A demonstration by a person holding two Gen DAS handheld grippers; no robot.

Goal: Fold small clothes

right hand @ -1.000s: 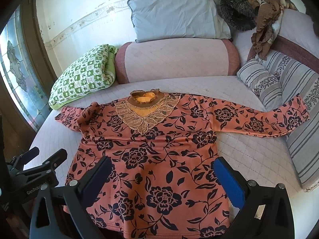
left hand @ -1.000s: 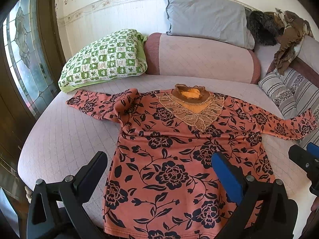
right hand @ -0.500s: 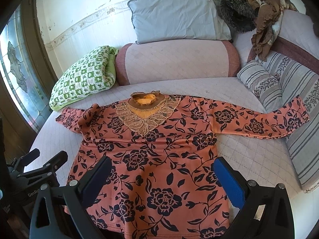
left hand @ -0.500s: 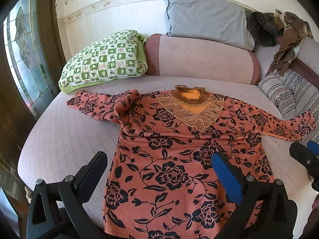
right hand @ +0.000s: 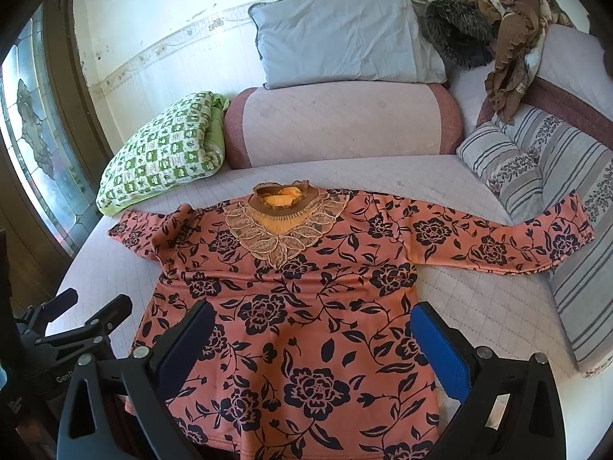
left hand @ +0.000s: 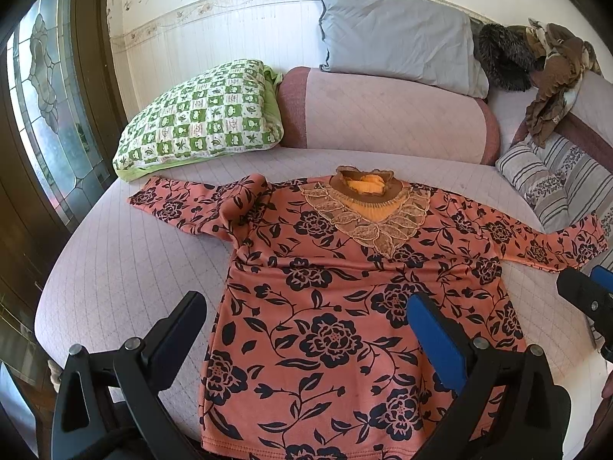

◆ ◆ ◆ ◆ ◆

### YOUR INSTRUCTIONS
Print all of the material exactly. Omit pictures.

### SOLUTION FOR THIS PROBLEM
A demonstration by a person holding two Gen DAS handheld grippers; no robot.

Goal: Fold small clothes

right hand @ -1.000s: 
left hand @ -1.000s: 
right hand @ -0.500s: 
left hand @ -0.500s: 
right hand @ +0.000s: 
left hand @ +0.000s: 

No additional answer text is required.